● How to complete this task
A verbatim copy of each record is required.

━━ Supplied data ━━

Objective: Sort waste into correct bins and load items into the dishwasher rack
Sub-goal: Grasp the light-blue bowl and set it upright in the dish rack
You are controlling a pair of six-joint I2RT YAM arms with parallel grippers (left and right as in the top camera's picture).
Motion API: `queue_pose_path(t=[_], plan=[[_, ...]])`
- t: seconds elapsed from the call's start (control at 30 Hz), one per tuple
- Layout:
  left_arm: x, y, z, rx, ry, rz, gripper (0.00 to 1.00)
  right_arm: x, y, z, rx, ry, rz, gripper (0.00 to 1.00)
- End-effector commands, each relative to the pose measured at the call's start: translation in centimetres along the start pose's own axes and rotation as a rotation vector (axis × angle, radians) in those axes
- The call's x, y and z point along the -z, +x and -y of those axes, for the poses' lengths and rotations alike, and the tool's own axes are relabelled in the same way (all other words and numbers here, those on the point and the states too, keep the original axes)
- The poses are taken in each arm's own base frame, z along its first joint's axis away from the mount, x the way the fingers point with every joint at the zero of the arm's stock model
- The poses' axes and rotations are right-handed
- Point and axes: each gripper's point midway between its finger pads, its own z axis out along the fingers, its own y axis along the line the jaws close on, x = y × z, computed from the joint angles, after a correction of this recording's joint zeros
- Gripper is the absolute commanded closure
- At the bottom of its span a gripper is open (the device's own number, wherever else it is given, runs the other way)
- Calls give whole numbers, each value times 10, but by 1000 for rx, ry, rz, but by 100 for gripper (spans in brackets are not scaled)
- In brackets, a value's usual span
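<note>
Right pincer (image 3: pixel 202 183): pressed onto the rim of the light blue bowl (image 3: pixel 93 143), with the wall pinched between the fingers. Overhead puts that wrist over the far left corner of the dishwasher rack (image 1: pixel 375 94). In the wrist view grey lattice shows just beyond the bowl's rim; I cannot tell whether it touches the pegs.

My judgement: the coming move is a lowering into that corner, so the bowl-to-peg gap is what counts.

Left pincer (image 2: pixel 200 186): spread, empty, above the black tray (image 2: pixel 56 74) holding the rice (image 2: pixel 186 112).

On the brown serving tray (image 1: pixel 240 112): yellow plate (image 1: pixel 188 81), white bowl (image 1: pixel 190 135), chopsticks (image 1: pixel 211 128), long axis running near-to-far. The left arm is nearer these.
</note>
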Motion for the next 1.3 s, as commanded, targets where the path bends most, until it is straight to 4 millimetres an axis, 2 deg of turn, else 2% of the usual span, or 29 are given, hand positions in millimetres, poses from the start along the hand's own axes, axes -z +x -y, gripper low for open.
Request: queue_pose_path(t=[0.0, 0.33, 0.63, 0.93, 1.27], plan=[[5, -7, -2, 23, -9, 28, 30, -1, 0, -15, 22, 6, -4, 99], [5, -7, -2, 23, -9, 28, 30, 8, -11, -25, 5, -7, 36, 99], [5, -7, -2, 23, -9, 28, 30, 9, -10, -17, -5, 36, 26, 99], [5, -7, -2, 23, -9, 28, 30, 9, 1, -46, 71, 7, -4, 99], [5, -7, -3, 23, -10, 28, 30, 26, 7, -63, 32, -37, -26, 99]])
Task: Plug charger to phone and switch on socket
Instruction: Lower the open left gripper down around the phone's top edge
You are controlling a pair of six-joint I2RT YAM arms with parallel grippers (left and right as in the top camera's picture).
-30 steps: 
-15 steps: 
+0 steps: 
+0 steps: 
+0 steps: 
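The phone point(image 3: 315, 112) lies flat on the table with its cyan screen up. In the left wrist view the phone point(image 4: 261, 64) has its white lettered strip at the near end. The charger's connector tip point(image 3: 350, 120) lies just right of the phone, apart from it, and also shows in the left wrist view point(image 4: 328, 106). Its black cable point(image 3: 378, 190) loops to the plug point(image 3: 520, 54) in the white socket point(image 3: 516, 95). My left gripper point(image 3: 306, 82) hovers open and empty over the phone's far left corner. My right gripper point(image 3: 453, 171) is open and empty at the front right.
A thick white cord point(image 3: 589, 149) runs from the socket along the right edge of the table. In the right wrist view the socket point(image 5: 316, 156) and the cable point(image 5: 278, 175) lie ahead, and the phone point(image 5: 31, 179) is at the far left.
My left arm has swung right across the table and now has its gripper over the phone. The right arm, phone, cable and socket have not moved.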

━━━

● Response
Objective: Sort waste into correct bins and load items into the dishwasher rack
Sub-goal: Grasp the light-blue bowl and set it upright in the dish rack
You are controlling a pair of six-joint I2RT YAM arms with parallel grippers (left and right as in the top camera's picture).
Motion API: `queue_pose_path(t=[_], plan=[[_, ...]])`
- t: seconds elapsed from the call's start (control at 30 Hz), one per tuple
- Layout:
  left_arm: x, y, z, rx, ry, rz, gripper (0.00 to 1.00)
  right_arm: x, y, z, rx, ry, rz, gripper (0.00 to 1.00)
- End-effector commands, each relative to the pose measured at the call's start: translation in centimetres along the start pose's own axes and rotation as a rotation vector (axis × angle, radians) in those axes
- The call's x, y and z point along the -z, +x and -y of those axes, for the poses' lengths and rotations alike, and the tool's own axes are relabelled in the same way (all other words and numbers here, those on the point and the states too, keep the original axes)
- The poses are taken in each arm's own base frame, z along its first joint's axis away from the mount, x the way the fingers point with every joint at the zero of the arm's stock model
- The poses' axes and rotations are right-handed
- Point and axes: each gripper's point midway between its finger pads, its own z axis out along the fingers, its own y axis along the line the jaws close on, x = y × z, computed from the joint angles, after a correction of this recording's joint zeros
- Gripper is the absolute commanded closure
- At the bottom of its span a gripper is open (the device's own number, wherever else it is given, runs the other way)
- Calls give whole numbers, each value times 10, but by 1000 for rx, ry, rz, but by 100 for gripper (spans in brackets are not scaled)
- In brackets, a value's usual span
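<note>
Right pincer (image 3: pixel 202 183): pressed onto the rim of the light blue bowl (image 3: pixel 93 143), with the wall pinched between the fingers. Overhead puts that wrist over the far left corner of the dishwasher rack (image 1: pixel 375 94). In the wrist view grey lattice shows just beyond the bowl's rim; I cannot tell whether it touches the pegs.

My judgement: the coming move is a lowering into that corner, so the bowl-to-peg gap is what counts.

Left pincer (image 2: pixel 200 186): spread, empty, above the black tray (image 2: pixel 56 74) holding the rice (image 2: pixel 186 112).

On the brown serving tray (image 1: pixel 240 112): yellow plate (image 1: pixel 188 81), white bowl (image 1: pixel 190 135), chopsticks (image 1: pixel 211 128), long axis running near-to-far. The left arm is nearer these.
</note>
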Motion for the next 1.3 s, as commanded, targets where the path bends most, until it is straight to 4 millimetres an axis, 2 deg of turn, else 2% of the usual span, or 29 are given, hand positions in millimetres, poses from the start along the hand's own axes, axes -z +x -y, gripper low for open.
Request: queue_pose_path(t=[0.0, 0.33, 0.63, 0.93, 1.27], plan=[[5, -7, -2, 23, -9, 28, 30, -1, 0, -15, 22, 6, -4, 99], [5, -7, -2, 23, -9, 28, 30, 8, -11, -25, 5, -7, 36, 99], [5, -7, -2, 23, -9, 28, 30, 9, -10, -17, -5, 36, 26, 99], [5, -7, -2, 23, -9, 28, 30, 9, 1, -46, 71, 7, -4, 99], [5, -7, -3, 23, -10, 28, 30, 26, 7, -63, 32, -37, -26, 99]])
Task: Plug charger to phone and switch on socket
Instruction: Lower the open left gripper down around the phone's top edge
You are controlling a pair of six-joint I2RT YAM arms with parallel grippers (left and right as in the top camera's picture).
-30 steps: 
-15 steps: 
+0 steps: 
+0 steps: 
+0 steps: 
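The phone point(image 3: 315, 112) lies flat on the table with its cyan screen up. In the left wrist view the phone point(image 4: 261, 64) has its white lettered strip at the near end. The charger's connector tip point(image 3: 350, 120) lies just right of the phone, apart from it, and also shows in the left wrist view point(image 4: 328, 106). Its black cable point(image 3: 378, 190) loops to the plug point(image 3: 520, 54) in the white socket point(image 3: 516, 95). My left gripper point(image 3: 306, 82) hovers open and empty over the phone's far left corner. My right gripper point(image 3: 453, 171) is open and empty at the front right.
A thick white cord point(image 3: 589, 149) runs from the socket along the right edge of the table. In the right wrist view the socket point(image 5: 316, 156) and the cable point(image 5: 278, 175) lie ahead, and the phone point(image 5: 31, 179) is at the far left.
My left arm has swung right across the table and now has its gripper over the phone. The right arm, phone, cable and socket have not moved.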

Nothing further is needed for this exercise.